L: A Embrapa Gado de Corte desenvolveu essa marca-conceito CCN com o objetivo de certificar, agregar valor, a carne bovina que é produzida em sistemas de integração pecuária-floresta ou lavoura-pecuária-floresta e que apresenta suas emissões de gases de efeito estufa neutralizados durante o processo de produção. Temos todos os preceitos do sistema, depositamos o protocolo na Confederação Nacional de Agricultura (CNA), e a marca foi homologada para certificação. Fizemos no final do ano passado um curso para certificadoras, que a partir disso irão fazer a certificação nas fazendas. O produtor irá ganhar a mais pela carne quando se encaixar no conceito do CCN. A parceria com o frigorífico é que vai determinar esse bônus que o produtor vai ganhar. O animal emite metano, principalmente através do arroto. O metano é mais potente do que o CO2. A forrageira fixa o carbono, mas a árvore fixa muito mais. Fizemos o cálculo do balanço do carbono, o quanto os animais emitem e a árvore absorve, para fazer esse protocolo e verificar a neutralização das emissões. Na verdade, muitas vezes se consegue carbono positivo, ou seja, mais carbono sequestrado do que emitido, então o sistema está sendo positivo.
Quando se pensa na pesquisa futura, o que se visualiza?
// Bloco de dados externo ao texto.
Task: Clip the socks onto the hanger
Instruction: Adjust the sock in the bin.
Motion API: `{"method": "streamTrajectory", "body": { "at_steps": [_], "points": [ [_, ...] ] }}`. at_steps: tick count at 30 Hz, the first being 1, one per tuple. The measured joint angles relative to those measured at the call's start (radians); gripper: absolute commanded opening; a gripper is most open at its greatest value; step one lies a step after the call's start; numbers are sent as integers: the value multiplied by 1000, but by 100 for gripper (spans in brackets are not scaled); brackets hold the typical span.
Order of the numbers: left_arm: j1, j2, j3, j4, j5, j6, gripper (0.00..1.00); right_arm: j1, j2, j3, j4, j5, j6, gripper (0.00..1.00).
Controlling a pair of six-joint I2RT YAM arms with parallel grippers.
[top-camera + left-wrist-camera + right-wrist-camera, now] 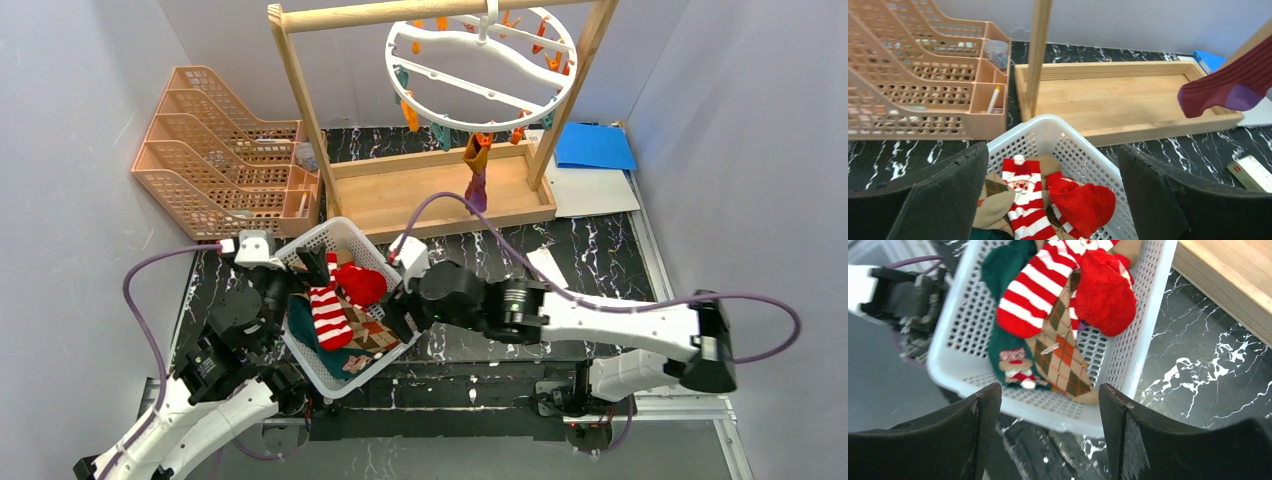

L: A Embrapa tem um grande projeto, do qual faço parte, com edição gênica. Quando falamos em pesquisa na fronteira do conhecimento, principalmente em biotecnologia, a edição gênica é uma das ferramentas mais avançadas, aí falamos em CRISPR e esse projeto é com as grandes culturas, soja, cana. As TICs também são muito importantes para a pesquisa futura, principalmente integrada no conceito 4.0. Além dessas, para o futuro também temos que pensar de forma mais integrada em pesquisa. É interessante essa visão: no início, havia o Sistema Nacional de Pesquisa – em que a Embrapa, as universidades, os parceiros privados, funcionavam de uma forma concatenada, articulada, e isso levou o Brasil para onde está hoje. Mas em algum momento, isso se perdeu um pouco. A Embrapa deixou de ter uma relação tão forte com as universidades e com os parceiros privados, então estamos tentando resgatar essas parcerias. Com as universidades, buscamos trabalhar principalmente na pesquisa mais básica, e com o setor privado trabalhar mais em desenvolvimento e inovação. Resgatar essa boa articulação e buscar o desenvolvimento do Brasil. Até 2050, vamos chegar perto de 10 bilhões de habitantes no Planeta e fala-se em ampliar 50% a produção de alimentos. Temos que aumentar essa produção, mas sem usar mais áreas, porque precisamos preservar e com uma mão de obra mais escassa, por isso, a automação é tão importante. E sempre com foco também nos desafios de desenvolvimento sustentável. A pesquisa tem de ser o alicerce, mas não sozinha. Tudo o que o Brasil já cresceu é resultado de pesquisa, desenvolvimento de ponta e isso tem de se perpetuar. É preciso haver investimento, seja ele público ou privado, mas tem que se investir em pesquisa para continuar na posição de protagonismo. Tem que ter produtores que sejam empreendedores, como os que já abraçaram as novas tecnologias e as puseram no campo. Além de políticas públicas favoráveis, com vistas à produção sustentável. Terra nós temos, o desafio é não ampliar o que já é usado hoje, mas ao contrário, no caso da pecuária, é torna-la mais intensiva, mais produtiva.